Raw data:
____

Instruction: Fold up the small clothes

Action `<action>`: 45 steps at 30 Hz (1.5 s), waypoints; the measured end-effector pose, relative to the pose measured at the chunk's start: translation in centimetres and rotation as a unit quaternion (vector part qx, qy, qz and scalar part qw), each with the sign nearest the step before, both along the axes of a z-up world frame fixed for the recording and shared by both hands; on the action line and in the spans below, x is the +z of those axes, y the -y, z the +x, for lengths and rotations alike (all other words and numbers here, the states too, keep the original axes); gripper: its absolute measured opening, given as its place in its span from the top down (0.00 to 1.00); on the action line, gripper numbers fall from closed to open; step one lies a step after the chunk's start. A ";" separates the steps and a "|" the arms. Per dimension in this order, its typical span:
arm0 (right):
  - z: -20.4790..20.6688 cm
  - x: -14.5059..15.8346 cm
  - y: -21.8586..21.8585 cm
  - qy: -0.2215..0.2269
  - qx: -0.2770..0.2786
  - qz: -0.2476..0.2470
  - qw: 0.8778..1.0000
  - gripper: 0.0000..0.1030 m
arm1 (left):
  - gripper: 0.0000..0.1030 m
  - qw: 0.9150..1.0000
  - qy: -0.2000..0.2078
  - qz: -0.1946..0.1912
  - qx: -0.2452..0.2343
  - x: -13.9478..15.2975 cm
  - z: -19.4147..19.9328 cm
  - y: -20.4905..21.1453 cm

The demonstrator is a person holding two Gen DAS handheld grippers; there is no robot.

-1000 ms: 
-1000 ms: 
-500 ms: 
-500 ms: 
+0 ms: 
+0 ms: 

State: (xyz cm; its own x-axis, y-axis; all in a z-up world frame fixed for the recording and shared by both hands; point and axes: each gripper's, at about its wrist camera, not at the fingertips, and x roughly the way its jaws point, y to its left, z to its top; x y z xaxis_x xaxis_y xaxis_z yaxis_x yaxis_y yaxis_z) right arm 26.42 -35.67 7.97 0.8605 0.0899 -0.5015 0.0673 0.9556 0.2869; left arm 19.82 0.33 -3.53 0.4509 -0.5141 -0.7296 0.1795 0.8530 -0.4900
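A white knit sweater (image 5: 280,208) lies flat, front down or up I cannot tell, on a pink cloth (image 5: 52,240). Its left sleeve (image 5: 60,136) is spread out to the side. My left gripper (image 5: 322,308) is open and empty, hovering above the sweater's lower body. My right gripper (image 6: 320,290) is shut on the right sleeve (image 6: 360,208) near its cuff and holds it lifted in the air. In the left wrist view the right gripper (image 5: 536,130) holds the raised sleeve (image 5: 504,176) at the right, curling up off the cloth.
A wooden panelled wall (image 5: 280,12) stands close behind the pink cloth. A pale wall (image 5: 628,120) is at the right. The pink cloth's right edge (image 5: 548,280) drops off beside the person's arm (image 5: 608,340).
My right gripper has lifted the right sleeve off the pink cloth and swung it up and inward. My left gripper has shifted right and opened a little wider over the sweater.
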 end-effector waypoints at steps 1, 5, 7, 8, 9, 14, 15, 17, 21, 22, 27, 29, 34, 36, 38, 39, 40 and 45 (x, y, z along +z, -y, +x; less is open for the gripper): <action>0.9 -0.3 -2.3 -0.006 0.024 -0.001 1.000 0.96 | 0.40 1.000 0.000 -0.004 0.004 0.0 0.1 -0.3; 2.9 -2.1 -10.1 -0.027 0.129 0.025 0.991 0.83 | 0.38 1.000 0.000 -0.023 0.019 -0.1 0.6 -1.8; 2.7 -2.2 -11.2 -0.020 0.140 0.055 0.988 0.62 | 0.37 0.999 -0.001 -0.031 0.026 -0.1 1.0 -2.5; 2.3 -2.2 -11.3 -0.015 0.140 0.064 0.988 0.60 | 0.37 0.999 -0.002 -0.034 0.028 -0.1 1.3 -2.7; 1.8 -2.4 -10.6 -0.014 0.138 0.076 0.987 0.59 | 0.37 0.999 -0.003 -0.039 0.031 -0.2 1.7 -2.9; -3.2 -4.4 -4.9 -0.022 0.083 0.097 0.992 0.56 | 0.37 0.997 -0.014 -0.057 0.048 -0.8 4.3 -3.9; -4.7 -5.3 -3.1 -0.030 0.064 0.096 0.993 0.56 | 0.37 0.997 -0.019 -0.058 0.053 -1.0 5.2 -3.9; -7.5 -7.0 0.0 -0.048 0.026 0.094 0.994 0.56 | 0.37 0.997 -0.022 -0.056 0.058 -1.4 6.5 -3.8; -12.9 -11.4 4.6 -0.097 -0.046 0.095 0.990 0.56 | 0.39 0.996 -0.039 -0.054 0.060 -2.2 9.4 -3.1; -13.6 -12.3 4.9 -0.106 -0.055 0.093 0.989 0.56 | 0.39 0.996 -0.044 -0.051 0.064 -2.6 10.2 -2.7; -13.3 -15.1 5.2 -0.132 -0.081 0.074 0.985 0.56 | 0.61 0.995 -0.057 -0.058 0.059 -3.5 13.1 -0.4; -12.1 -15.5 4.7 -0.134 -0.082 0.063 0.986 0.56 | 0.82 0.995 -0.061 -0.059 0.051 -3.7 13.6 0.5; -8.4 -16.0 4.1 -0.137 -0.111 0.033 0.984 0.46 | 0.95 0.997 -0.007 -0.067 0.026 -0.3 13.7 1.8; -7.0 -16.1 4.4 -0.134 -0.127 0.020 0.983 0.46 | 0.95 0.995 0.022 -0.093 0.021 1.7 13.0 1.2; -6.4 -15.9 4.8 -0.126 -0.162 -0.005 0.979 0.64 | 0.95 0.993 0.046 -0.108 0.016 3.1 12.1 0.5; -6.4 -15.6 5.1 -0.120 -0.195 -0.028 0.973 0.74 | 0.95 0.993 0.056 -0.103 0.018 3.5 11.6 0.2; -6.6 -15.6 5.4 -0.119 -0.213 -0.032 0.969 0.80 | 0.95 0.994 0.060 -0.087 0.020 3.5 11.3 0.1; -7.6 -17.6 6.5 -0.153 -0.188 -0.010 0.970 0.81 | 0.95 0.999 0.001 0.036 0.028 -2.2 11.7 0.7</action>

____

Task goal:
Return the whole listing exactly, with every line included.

Finished exercise:
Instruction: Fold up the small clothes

Action `<action>`: 45 steps at 30 Hz (1.5 s), waypoints; the measured end-effector pose, relative to the pose measured at the chunk's start: translation in centimetres and rotation as a unit quaternion (vector part qx, qy, qz and scalar part qw), each with the sign nearest the step before, both along the axes of a z-up world frame fixed for the recording and shared by both hands; on the action line and in the spans below, x is the +z of those axes, y the -y, z the +x, for lengths and rotations alike (all other words and numbers here, the states too, keep the original axes); gripper: its absolute measured opening, given as its place in its span from the top down (0.00 to 1.00); on the action line, gripper numbers fall from closed to open; step one lies a step after the chunk's start. A ";" separates the steps and a "|" the arms. Per dimension in this order, its typical span:
arm0 (right):
  - z: -20.4790..20.6688 cm
  - x: -14.5059..15.8346 cm
  - y: -21.8586..21.8585 cm
  - qy: -0.2215..0.2269
  - qx: -0.2770..0.2786
  - qz: -0.2476..0.2470
  - qw: 0.8778..1.0000
  - gripper: 0.0000..0.1030 m
arm1 (left):
  - gripper: 0.0000..0.1030 m
  - qw: 0.9150..1.0000
  - qy: -0.2000..0.2078
  - qz: -0.1946..0.1912
  - qx: -0.2452..0.2343
  - x: -13.9478..15.2975 cm
  - z: -19.4147..19.9328 cm
  - y: -20.4905..21.1453 cm

The demonstrator is a person holding two Gen DAS handheld grippers; there is no robot.

-1000 ms: 
-1000 ms: 
-500 ms: 
-500 ms: 
+0 ms: 
+0 ms: 

State: (xyz cm; its own x-axis, y-axis; all in a z-up world frame fixed for the recording and shared by both hands; point and axes: each gripper's, at about its wrist camera, not at the fingertips, and x roughly the way its jaws point, y to its left, z to its top; x y z xaxis_x xaxis_y xaxis_z yaxis_x yaxis_y yaxis_z) right arm 26.42 -35.67 7.97 0.8605 0.0899 -0.5015 0.0673 0.9556 0.2869; left arm 19.82 0.33 -3.53 0.4509 -0.5141 -0.7296 0.1795 0.8530 -0.4900
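A white knit sweater (image 5: 280,208) lies flat, front down or up I cannot tell, on a pink cloth (image 5: 52,240). Its left sleeve (image 5: 60,136) is spread out to the side. My left gripper (image 5: 322,308) is open and empty, hovering above the sweater's lower body. My right gripper (image 6: 320,290) is shut on the right sleeve (image 6: 360,208) near its cuff and holds it lifted in the air. In the left wrist view the right gripper (image 5: 536,130) holds the raised sleeve (image 5: 504,176) at the right, curling up off the cloth.
A wooden panelled wall (image 5: 280,12) stands close behind the pink cloth. A pale wall (image 5: 628,120) is at the right. The pink cloth's right edge (image 5: 548,280) drops off beside the person's arm (image 5: 608,340).
My right gripper has lifted the right sleeve off the pink cloth and swung it up and inward. My left gripper has shifted right and opened a little wider over the sweater.
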 end-effector waypoints at steps 1, 5, 7, 8, 9, 14, 15, 17, 21, 22, 27, 29, 34, 36, 38, 39, 40 and 45 (x, y, z along +z, -y, +x; less is open for the gripper): <action>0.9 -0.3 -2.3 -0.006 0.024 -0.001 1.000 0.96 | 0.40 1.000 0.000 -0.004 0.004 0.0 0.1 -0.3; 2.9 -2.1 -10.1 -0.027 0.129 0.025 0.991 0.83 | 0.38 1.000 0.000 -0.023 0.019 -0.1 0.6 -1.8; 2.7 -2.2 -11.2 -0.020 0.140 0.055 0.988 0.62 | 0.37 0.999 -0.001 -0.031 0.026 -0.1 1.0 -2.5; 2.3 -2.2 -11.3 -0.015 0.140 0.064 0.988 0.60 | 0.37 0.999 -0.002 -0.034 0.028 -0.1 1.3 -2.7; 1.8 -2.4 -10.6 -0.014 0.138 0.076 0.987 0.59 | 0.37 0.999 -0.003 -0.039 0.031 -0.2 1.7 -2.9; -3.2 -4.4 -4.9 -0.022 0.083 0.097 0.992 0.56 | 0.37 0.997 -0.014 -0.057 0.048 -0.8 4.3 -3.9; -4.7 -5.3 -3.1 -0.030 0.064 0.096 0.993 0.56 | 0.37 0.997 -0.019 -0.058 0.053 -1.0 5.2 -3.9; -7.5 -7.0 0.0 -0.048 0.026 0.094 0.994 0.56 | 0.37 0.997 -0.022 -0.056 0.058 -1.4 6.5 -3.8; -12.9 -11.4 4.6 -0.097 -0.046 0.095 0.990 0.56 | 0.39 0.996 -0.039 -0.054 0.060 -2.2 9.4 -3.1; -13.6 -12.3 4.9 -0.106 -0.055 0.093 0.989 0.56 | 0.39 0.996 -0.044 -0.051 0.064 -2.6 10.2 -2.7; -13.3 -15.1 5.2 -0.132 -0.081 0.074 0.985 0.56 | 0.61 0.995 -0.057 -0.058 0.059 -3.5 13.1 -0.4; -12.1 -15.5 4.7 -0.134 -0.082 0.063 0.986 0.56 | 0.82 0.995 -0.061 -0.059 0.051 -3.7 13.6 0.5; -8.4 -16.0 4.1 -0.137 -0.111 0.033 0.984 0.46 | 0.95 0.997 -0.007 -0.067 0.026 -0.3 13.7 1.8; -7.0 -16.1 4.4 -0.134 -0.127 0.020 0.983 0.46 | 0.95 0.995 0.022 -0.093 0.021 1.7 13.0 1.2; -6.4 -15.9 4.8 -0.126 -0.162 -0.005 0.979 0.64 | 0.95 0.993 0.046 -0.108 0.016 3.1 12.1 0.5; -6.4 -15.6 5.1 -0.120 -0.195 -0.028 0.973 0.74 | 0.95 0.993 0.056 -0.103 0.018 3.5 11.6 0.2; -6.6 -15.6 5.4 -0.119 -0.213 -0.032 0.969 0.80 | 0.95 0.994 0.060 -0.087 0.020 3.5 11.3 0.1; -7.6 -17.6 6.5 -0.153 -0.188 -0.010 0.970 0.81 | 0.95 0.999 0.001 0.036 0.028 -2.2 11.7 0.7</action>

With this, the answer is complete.